◆ DIRECTIONS ◆
Present an exact copy of each line below.

◆ INFORMATION PROVIDED ◆

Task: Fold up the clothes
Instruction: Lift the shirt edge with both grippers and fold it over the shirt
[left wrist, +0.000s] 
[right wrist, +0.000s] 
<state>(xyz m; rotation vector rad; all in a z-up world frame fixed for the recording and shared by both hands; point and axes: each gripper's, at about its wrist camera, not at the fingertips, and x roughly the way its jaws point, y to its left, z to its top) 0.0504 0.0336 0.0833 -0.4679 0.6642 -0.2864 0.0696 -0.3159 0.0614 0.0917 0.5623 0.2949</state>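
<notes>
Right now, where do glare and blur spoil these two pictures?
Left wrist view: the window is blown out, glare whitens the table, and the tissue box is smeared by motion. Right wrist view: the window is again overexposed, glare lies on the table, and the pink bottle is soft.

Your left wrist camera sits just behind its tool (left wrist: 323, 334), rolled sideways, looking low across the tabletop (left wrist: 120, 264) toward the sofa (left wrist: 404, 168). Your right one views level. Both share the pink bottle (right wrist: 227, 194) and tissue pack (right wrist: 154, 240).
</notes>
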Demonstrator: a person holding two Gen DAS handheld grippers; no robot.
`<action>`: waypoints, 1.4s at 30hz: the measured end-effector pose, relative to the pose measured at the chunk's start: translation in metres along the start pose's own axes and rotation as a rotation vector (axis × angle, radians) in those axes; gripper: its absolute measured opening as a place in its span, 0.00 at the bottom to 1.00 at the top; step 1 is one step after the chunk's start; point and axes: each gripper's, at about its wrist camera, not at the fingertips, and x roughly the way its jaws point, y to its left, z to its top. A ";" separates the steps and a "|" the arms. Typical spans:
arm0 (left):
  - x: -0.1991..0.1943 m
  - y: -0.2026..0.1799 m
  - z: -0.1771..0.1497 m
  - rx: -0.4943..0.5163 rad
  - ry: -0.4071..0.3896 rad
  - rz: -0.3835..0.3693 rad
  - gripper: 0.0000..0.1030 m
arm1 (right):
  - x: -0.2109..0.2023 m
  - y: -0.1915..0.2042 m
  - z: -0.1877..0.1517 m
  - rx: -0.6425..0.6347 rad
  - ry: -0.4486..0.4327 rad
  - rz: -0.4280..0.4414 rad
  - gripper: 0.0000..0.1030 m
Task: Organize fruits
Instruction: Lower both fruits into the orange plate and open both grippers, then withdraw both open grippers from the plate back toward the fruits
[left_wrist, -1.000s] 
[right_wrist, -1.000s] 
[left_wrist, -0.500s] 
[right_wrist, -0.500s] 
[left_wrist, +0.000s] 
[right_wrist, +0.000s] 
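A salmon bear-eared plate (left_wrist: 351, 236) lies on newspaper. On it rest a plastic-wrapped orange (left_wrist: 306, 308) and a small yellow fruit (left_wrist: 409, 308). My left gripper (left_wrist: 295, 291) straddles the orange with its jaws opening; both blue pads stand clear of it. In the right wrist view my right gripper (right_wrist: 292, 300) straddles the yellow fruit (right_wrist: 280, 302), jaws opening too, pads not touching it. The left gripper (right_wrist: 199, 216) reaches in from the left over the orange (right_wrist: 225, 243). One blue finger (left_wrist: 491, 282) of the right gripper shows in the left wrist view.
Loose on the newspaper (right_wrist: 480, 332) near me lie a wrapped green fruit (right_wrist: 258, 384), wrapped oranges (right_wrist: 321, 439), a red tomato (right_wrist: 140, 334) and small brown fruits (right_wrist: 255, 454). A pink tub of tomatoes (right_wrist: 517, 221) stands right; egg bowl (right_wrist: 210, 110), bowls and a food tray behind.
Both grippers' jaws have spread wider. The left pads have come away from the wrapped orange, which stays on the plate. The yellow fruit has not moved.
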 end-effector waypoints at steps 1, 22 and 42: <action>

◆ ANSWER TO THE PROBLEM ◆
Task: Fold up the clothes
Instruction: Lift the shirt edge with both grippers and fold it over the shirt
[left wrist, +0.000s] 
[right wrist, +0.000s] 
<state>(xyz m; rotation vector rad; all in a z-up world frame fixed for the recording and shared by both hands; point and axes: each gripper's, at about its wrist camera, not at the fingertips, and x roughly the way its jaws point, y to its left, z to its top) 0.0504 0.0336 0.0833 -0.4679 0.6642 -0.2864 0.0696 -0.3159 0.0614 0.0917 0.5623 0.2949</state>
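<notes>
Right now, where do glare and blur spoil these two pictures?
Left wrist view: the window is blown out, glare whitens the table, and the tissue box is smeared by motion. Right wrist view: the window is again overexposed, glare lies on the table, and the pink bottle is soft.

Your left wrist camera sits just behind its tool (left wrist: 323, 334), rolled sideways, looking low across the tabletop (left wrist: 120, 264) toward the sofa (left wrist: 404, 168). Your right one views level. Both share the pink bottle (right wrist: 227, 194) and tissue pack (right wrist: 154, 240).
</notes>
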Demonstrator: a person holding two Gen DAS handheld grippers; no robot.
`<action>`: waypoints, 1.4s at 30hz: the measured end-effector pose, relative to the pose measured at the chunk's start: translation in metres along the start pose's own axes and rotation as a rotation vector (axis × angle, radians) in those axes; gripper: its absolute measured opening as a place in its span, 0.00 at the bottom to 1.00 at the top; step 1 is one step after the chunk's start; point and axes: each gripper's, at about its wrist camera, not at the fingertips, and x roughly the way its jaws point, y to its left, z to its top. A ";" separates the steps and a "|" the arms. Typical spans:
arm0 (left):
  - x: -0.1991..0.1943 m
  - y: -0.2026..0.1799 m
  - z: -0.1771..0.1497 m
  - rx: -0.4943..0.5163 rad
  - ry: -0.4071..0.3896 rad
  - rz: -0.3835..0.3693 rad
  - gripper: 0.0000..0.1030 m
arm1 (right):
  - x: -0.2109..0.2023 m
  - y: -0.1915..0.2042 m
  - z: -0.1877..0.1517 m
  - rx: -0.6425..0.6347 rad
  - ry: -0.4486..0.4327 rad
  - rz: -0.4280..0.4414 rad
  - gripper: 0.0000..0.1030 m
Task: Organize fruits
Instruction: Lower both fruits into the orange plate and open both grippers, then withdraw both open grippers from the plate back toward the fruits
[left_wrist, -1.000s] 
[right_wrist, -1.000s] 
[left_wrist, -0.500s] 
[right_wrist, -0.500s] 
[left_wrist, +0.000s] 
[right_wrist, +0.000s] 
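A salmon bear-eared plate (left_wrist: 351, 236) lies on newspaper. On it rest a plastic-wrapped orange (left_wrist: 306, 308) and a small yellow fruit (left_wrist: 409, 308). My left gripper (left_wrist: 295, 291) straddles the orange with its jaws opening; both blue pads stand clear of it. In the right wrist view my right gripper (right_wrist: 292, 300) straddles the yellow fruit (right_wrist: 280, 302), jaws opening too, pads not touching it. The left gripper (right_wrist: 199, 216) reaches in from the left over the orange (right_wrist: 225, 243). One blue finger (left_wrist: 491, 282) of the right gripper shows in the left wrist view.
Loose on the newspaper (right_wrist: 480, 332) near me lie a wrapped green fruit (right_wrist: 258, 384), wrapped oranges (right_wrist: 321, 439), a red tomato (right_wrist: 140, 334) and small brown fruits (right_wrist: 255, 454). A pink tub of tomatoes (right_wrist: 517, 221) stands right; egg bowl (right_wrist: 210, 110), bowls and a food tray behind.
Both grippers' jaws have spread wider. The left pads have come away from the wrapped orange, which stays on the plate. The yellow fruit has not moved.
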 end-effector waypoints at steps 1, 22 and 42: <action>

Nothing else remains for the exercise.